DATA EXCERPT:
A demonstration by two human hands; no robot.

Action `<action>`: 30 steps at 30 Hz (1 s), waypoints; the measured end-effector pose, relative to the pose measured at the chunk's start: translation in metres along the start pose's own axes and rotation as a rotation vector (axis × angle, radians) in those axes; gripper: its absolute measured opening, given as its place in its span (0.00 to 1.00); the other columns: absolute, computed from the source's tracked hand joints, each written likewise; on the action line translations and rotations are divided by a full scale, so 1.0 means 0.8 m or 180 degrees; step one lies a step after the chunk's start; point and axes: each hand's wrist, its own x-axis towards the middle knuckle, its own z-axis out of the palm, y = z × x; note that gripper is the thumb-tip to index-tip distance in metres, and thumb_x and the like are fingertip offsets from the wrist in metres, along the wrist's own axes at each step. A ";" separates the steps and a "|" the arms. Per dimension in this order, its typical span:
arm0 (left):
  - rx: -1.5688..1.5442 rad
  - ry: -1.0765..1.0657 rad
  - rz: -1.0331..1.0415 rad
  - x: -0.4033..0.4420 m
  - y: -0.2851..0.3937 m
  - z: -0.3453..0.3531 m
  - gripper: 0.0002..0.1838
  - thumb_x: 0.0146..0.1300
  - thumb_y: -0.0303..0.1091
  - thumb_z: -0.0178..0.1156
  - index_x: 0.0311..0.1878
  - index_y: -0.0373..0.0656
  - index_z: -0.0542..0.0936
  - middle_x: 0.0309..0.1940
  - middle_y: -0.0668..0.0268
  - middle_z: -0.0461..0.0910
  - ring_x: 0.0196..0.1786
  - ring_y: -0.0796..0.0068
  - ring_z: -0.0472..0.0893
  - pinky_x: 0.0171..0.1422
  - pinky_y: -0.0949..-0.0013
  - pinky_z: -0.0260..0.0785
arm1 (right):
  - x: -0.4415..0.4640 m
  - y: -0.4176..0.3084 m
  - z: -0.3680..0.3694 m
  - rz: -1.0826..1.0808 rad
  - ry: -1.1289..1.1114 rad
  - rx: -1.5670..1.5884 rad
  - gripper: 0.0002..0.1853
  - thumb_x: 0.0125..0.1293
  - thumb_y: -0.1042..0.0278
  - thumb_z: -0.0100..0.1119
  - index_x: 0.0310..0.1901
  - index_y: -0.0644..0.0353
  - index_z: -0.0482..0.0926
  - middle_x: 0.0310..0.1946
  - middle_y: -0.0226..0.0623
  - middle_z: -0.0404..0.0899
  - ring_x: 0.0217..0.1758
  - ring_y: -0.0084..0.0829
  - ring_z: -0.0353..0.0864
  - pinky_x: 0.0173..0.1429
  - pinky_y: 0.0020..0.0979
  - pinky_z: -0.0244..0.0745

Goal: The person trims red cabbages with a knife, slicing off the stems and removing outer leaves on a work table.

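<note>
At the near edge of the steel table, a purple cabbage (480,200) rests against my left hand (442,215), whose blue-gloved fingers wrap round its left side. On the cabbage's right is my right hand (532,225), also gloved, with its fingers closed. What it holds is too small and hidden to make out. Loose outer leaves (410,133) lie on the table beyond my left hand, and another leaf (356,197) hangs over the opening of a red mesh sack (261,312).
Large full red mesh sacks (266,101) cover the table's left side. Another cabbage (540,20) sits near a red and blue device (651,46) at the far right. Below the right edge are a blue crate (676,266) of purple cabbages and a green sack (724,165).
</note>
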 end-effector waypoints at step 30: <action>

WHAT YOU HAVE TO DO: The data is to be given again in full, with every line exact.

SOLUTION TO THE PROBLEM:
A demonstration by two human hands; no robot.

Action `<action>`: 30 steps at 30 Hz (1 s), waypoints; the measured end-effector pose, relative to the pose measured at the chunk's start: translation in metres along the start pose's own axes and rotation as a rotation vector (axis × angle, radians) in those axes; gripper: its absolute measured opening, given as its place in its span (0.00 to 1.00); the other columns: absolute, computed from the source's tracked hand joints, each written likewise; on the action line translations and rotations are divided by a full scale, so 1.0 means 0.8 m or 180 degrees; step one lies a step after the chunk's start; point and axes: each hand's wrist, its own x-axis towards the middle knuckle, its own z-axis out of the palm, y = z × x; note that gripper is the thumb-tip to index-tip distance in metres, and thumb_x and the like are fingertip offsets from the wrist in metres, along the wrist's own axes at each step. A ";" separates the steps and a "|" the arms. Per dimension in this order, its typical span:
arm0 (left):
  - rx: -1.5688..1.5442 rad
  - ry: -1.0765..1.0657 rad
  - rz: -1.0331..1.0415 rad
  - x: -0.4033..0.4420 m
  - y: -0.2851..0.3937 m
  - z: -0.3453..0.3531 m
  - gripper: 0.0002..0.1838
  - thumb_x: 0.0146..0.1300
  - thumb_y: -0.0303..0.1091
  - thumb_z: -0.0178..0.1156
  - index_x: 0.0311..0.1878
  - index_y: -0.0373..0.0656
  - index_z: -0.0542..0.0936
  - middle_x: 0.0309..0.1940
  - middle_y: -0.0668..0.0268
  - middle_z: -0.0461..0.0910
  - ring_x: 0.0196..0.1786
  - ring_y: -0.0796..0.0068
  - ring_z: -0.0472..0.0893
  - pinky_x: 0.0171..0.1422
  - pinky_y: -0.0949..-0.0013
  - pinky_z: -0.0260..0.0785
arm1 (right):
  - x: -0.4415..0.4640 m
  - y: -0.4176..0.3084 m
  - z: -0.3680..0.3694 m
  - rz: -1.0826..1.0808 rad
  - ry: -1.1289..1.1114 rad
  - rx: -1.5670..1.5884 rad
  - gripper: 0.0002..0.1853
  - thumb_x: 0.0125..0.1293
  - thumb_y: -0.1042..0.0278
  - thumb_z: -0.0100..0.1119
  - index_x: 0.0310..0.1901
  - index_y: -0.0644..0.0353
  - index_z: -0.0482..0.0926
  - middle_x: 0.0310..0.1946
  - middle_y: -0.0226..0.0623
  - middle_z: -0.0404..0.0899
  - ring_x: 0.0217..0.1758
  - ring_y: -0.0084..0.0829
  - ring_z: -0.0353..0.0864
  - pinky_x: 0.0173..0.1429
  - pinky_y: 0.0020..0.0979
  - pinky_z: -0.0244..0.0745

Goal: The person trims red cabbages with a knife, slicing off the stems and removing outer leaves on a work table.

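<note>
At the near edge of the steel table, a purple cabbage (480,200) rests against my left hand (442,215), whose blue-gloved fingers wrap round its left side. On the cabbage's right is my right hand (532,225), also gloved, with its fingers closed. What it holds is too small and hidden to make out. Loose outer leaves (410,133) lie on the table beyond my left hand, and another leaf (356,197) hangs over the opening of a red mesh sack (261,312).
Large full red mesh sacks (266,101) cover the table's left side. Another cabbage (540,20) sits near a red and blue device (651,46) at the far right. Below the right edge are a blue crate (676,266) of purple cabbages and a green sack (724,165).
</note>
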 end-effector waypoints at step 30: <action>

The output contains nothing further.